• **What to do**
Please quote exactly the lines below from the line containing "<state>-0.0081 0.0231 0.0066" to the line containing "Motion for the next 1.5", both lines included, and nothing else.

• **Records provided**
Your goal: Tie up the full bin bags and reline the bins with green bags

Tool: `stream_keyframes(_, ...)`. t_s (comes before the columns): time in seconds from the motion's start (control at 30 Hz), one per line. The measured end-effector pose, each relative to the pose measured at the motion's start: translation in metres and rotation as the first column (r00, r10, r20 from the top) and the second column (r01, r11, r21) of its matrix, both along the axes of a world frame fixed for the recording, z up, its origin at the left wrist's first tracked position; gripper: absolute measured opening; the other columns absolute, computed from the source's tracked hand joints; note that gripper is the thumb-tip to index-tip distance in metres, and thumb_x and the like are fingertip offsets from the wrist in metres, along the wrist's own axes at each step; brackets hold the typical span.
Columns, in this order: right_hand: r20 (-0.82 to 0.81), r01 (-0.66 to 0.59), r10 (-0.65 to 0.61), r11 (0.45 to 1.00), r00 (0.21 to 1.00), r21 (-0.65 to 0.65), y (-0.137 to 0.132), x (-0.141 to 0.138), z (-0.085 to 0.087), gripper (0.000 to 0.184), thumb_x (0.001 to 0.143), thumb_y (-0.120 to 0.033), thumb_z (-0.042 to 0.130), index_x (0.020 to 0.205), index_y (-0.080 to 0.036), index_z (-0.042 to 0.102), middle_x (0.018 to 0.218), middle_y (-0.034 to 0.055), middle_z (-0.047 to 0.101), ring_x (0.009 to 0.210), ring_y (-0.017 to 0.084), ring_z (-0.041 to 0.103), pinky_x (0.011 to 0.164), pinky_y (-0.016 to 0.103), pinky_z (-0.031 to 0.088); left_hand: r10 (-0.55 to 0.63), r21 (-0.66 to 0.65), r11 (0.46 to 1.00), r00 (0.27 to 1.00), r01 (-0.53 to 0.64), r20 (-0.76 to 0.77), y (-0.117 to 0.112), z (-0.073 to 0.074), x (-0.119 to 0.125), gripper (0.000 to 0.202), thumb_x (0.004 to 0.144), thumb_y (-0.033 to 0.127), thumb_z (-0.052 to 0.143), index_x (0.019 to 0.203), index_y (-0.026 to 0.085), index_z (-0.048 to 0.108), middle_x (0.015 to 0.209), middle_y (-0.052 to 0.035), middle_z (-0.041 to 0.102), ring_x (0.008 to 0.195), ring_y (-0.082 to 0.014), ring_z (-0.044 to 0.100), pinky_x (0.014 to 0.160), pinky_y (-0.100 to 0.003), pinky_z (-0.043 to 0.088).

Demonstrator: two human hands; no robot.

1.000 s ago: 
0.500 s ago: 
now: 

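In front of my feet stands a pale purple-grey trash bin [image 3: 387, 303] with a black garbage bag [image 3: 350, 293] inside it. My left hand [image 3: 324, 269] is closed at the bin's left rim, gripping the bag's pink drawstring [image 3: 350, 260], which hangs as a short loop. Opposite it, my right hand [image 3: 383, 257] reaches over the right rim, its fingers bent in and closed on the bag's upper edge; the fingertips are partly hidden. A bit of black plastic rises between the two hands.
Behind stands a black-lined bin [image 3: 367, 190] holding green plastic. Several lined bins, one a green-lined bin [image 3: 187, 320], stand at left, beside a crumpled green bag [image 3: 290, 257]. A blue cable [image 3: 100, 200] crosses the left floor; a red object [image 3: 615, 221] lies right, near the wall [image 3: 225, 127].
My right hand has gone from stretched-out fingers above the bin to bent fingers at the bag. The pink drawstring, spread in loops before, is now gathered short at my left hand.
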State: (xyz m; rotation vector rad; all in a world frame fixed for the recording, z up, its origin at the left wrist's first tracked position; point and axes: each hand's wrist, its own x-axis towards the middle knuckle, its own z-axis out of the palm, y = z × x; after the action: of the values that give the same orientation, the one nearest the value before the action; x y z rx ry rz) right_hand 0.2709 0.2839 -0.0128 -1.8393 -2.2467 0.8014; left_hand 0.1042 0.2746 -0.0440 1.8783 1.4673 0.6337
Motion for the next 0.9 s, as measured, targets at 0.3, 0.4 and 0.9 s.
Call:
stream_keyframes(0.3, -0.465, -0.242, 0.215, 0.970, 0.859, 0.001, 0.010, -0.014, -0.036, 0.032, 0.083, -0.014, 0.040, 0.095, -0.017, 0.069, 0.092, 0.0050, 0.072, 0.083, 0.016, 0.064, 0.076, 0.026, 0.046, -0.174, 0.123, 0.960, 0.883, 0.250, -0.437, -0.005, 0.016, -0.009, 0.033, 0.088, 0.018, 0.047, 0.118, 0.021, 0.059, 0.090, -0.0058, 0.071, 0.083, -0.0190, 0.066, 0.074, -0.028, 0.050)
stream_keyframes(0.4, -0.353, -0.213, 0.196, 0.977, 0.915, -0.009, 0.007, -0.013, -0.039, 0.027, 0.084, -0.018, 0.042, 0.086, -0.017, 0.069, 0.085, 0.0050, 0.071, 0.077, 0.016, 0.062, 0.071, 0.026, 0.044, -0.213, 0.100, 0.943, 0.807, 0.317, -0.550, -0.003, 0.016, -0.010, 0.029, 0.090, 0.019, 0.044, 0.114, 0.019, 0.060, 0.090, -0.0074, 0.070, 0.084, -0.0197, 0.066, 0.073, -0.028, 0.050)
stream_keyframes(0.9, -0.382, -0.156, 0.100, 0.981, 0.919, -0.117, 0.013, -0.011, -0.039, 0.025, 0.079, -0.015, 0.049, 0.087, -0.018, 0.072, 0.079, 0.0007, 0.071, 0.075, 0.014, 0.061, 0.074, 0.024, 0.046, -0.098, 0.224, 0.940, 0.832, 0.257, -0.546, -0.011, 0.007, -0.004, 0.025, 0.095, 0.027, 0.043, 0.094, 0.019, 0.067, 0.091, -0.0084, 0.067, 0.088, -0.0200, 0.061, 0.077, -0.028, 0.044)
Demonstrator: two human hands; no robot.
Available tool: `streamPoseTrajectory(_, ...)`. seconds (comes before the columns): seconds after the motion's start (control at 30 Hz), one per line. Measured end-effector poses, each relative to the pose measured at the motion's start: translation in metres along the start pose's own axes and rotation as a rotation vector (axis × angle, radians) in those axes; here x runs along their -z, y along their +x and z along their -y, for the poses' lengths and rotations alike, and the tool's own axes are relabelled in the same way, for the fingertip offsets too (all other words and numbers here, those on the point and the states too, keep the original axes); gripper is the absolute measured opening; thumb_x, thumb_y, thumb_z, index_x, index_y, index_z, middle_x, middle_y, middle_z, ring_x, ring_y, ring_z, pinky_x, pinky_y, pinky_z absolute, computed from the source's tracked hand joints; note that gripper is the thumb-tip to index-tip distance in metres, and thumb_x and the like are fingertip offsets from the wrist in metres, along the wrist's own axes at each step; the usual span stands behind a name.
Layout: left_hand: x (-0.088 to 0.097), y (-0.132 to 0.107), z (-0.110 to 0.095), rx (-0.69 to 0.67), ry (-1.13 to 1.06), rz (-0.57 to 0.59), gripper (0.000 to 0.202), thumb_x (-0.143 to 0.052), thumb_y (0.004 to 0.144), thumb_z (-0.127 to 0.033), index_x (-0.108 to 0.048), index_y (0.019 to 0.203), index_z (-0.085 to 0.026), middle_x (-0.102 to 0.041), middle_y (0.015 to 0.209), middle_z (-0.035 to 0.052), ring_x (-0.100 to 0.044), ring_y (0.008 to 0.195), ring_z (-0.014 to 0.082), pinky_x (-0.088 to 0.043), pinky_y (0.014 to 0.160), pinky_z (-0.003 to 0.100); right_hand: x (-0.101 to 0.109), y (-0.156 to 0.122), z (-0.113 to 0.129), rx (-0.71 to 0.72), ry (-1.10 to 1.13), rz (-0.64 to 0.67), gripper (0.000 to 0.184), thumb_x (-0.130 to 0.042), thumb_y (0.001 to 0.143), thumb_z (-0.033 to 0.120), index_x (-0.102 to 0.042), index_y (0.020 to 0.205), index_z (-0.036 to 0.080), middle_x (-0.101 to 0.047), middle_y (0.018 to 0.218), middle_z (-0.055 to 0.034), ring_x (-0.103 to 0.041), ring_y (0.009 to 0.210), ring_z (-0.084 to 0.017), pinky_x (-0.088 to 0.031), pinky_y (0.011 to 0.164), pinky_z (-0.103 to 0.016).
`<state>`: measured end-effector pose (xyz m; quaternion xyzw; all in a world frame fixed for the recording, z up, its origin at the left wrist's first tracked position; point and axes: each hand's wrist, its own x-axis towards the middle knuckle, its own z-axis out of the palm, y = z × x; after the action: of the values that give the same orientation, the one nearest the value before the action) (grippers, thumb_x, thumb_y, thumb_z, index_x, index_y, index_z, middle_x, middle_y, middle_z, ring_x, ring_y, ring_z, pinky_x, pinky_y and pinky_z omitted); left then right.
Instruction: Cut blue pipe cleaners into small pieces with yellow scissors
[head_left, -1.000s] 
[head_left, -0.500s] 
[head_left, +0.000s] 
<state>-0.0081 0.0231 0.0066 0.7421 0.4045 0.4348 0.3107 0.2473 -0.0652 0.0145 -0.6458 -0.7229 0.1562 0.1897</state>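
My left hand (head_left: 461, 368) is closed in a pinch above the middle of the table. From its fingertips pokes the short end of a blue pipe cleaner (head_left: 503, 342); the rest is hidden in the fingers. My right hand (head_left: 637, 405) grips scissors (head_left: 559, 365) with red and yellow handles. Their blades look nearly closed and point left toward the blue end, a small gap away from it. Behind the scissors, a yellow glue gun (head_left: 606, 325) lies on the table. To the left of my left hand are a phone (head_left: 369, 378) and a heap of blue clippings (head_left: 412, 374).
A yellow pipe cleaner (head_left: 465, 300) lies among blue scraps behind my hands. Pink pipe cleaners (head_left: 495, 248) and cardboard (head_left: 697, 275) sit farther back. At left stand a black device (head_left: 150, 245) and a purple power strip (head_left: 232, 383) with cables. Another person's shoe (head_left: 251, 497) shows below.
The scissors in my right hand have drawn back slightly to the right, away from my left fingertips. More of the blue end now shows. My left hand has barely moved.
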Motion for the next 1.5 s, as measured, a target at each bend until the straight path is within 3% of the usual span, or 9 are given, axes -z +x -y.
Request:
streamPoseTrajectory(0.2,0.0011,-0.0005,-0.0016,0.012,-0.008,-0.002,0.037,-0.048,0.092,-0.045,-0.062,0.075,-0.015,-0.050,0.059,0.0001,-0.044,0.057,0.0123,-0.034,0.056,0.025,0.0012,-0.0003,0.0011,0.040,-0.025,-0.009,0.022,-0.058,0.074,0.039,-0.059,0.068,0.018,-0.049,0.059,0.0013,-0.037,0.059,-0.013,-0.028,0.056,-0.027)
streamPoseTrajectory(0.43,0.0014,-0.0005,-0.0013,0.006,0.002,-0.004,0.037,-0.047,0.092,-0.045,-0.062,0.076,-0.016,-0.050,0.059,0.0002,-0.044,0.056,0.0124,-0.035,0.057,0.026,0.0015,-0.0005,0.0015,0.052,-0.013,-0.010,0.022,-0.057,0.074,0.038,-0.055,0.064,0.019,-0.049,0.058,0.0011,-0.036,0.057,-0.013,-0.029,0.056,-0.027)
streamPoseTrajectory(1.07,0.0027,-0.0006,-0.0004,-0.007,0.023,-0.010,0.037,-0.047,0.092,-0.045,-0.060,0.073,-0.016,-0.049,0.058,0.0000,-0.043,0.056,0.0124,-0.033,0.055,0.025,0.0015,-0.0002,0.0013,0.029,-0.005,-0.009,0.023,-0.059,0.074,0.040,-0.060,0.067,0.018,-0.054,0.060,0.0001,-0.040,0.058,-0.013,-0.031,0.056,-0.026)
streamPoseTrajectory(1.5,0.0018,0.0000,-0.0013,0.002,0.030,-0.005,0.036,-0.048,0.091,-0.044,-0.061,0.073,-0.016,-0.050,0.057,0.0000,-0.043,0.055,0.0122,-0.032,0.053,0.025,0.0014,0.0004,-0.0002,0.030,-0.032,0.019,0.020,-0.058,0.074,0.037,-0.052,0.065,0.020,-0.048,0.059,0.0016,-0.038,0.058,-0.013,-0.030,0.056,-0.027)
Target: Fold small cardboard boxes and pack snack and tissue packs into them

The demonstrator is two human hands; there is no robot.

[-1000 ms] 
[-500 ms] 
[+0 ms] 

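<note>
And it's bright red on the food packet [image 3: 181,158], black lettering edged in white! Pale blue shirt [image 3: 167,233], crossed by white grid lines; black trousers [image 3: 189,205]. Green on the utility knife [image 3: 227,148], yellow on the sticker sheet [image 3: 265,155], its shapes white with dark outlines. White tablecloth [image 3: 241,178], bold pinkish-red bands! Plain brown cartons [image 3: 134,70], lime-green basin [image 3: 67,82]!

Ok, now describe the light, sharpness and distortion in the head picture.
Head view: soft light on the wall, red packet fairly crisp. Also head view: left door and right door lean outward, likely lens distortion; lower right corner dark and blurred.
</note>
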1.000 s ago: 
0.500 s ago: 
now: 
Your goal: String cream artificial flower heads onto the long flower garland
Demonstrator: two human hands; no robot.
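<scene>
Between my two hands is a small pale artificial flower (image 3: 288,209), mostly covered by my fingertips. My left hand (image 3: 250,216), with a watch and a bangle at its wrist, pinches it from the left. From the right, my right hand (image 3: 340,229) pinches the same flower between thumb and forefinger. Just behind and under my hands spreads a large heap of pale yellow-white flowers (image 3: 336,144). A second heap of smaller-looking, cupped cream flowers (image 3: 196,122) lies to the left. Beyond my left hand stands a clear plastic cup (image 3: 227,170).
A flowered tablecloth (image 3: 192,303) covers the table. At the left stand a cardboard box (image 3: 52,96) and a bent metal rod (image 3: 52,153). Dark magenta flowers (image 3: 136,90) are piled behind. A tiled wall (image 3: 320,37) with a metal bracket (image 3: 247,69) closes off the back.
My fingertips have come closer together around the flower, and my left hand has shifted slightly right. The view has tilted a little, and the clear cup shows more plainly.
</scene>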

• **Expected answer**
<state>-0.0081 0.0231 0.0066 0.7421 0.4045 0.4348 0.3107 0.2473 -0.0652 0.0145 -0.6458 -0.7229 0.1562 0.1897</state>
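My left hand (head_left: 461, 368) is closed in a pinch above the middle of the table. From its fingertips pokes the short end of a blue pipe cleaner (head_left: 503, 342); the rest is hidden in the fingers. My right hand (head_left: 637, 405) grips scissors (head_left: 559, 365) with red and yellow handles. Their blades look nearly closed and point left toward the blue end, a small gap away from it. Behind the scissors, a yellow glue gun (head_left: 606, 325) lies on the table. To the left of my left hand are a phone (head_left: 369, 378) and a heap of blue clippings (head_left: 412, 374).
A yellow pipe cleaner (head_left: 465, 300) lies among blue scraps behind my hands. Pink pipe cleaners (head_left: 495, 248) and cardboard (head_left: 697, 275) sit farther back. At left stand a black device (head_left: 150, 245) and a purple power strip (head_left: 232, 383) with cables. Another person's shoe (head_left: 251, 497) shows below.
The scissors in my right hand have drawn back slightly to the right, away from my left fingertips. More of the blue end now shows. My left hand has barely moved.
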Motion for the next 1.5 s, as measured, a target at each bend until the straight path is within 3% of the usual span, or 9 are given, axes -z +x -y.

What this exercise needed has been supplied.